As protesters marched on the White House to protest the Colombia Free Trade Agreement, there was an ugly sideshow: A Park Ranger harassing me for using a tripod to film the march.
There are NO signs in the park saying anyone cannot use a tripod, and there are no objections to their use in the street. I warned the park ranger to back the hell off while heading to the street, declaring him "an enemy soldier." He thought better of attempting to grab my gear like two prior offenders last year and settled for yelling. NO Park Police backed him up, even after he appeared to complain to one of them.
Congress reportedly passed a law about ten years ago to stop the Park Service or other cops from requiring permits to film with or without a tripod anywhere in DC, yet there are reports all over the Internet of photographers being harassed all over the Mall as well as in Lafayette Park.
Since police and presumably Park Rangers as well are permitted to lie to the public, there is no way to judge rather or not any legally valid regulations or laws have been written on the subject. If there are any, there has certainly been no attempt to publicize them other than dangerous confrontations with photograhers, some of whom like myself can be quite volatile if harassed.

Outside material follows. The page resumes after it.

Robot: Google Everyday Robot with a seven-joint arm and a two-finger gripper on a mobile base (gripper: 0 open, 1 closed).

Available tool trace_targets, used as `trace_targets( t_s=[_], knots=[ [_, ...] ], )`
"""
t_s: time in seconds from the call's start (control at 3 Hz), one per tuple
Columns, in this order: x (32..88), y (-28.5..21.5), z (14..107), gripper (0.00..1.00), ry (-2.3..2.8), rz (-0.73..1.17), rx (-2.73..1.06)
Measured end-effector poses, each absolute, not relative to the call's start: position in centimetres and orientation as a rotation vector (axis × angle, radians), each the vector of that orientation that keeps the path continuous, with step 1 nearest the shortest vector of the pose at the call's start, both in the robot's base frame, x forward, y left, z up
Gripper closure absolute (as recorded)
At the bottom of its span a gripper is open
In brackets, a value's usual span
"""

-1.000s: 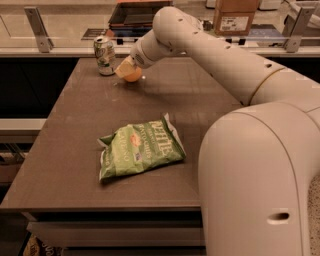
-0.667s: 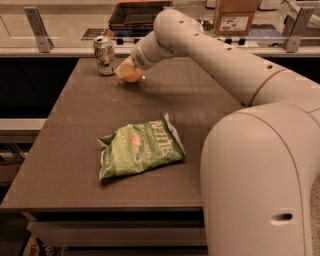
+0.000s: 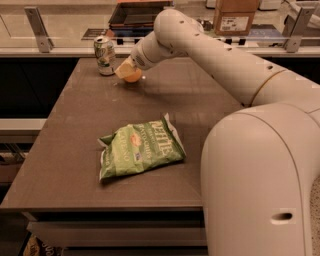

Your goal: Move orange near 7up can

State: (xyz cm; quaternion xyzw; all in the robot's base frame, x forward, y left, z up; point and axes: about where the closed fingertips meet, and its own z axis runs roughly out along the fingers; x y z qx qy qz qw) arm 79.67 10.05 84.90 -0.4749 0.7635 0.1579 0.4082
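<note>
Reaching out from the pale robot body (image 3: 260,185) at the near right, the arm (image 3: 220,57) runs up and leftward over the table (image 3: 60,150); it bends at a rounded joint (image 3: 170,25) that sits to the right of the can (image 3: 104,55) and a little behind it, then slopes down and left toward the can; the gripper (image 3: 124,71) is at the end of that last sloping link, just right of the can and slightly in front of it, low over the table top; it lies against the top and left side of the orange (image 3: 134,77), hiding part of the fruit; whether it is clamped on the orange or only resting against it cannot be told; the orange is just right of the can and a touch nearer the front, seemingly down on the table, with a narrow strip of bare top between the two; the can itself stands upright near the table's far left edge; a green chip bag (image 3: 140,149) lies flat well in front of the can and somewhat to its right, apart from the arm; behind the can, beyond the table's far edge, a dark tray (image 3: 140,14) sits on a counter; a cardboard box (image 3: 235,16) stands far to the can's right on that same counter.
</note>
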Motion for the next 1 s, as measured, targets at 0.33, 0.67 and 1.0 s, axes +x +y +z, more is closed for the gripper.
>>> trace_targets(
  t_s=[0.33, 0.67, 1.0],
  knots=[
    [79.67, 10.06, 84.95, 0.12, 1.924, 0.398, -1.197],
    [79.63, 10.29, 84.71, 0.0, 1.925, 0.401, -1.201],
    [79.63, 10.3, 84.7, 0.0, 1.926, 0.401, -1.201]
  ],
)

Is the Lafayette Park issue simply an attempt to discourage protesters from using the park, knowing some media photographers refuse to go there and others are afraid to use good equipment? The excuse about a tripod as a weapons mount does not wash, because tripods can be used openly in the street even closer to the White House.
In: Other News
Tags: freedom to photograph, lafayette park, tripod
Location: Washington D.C., District of Columbia, United States (load item map)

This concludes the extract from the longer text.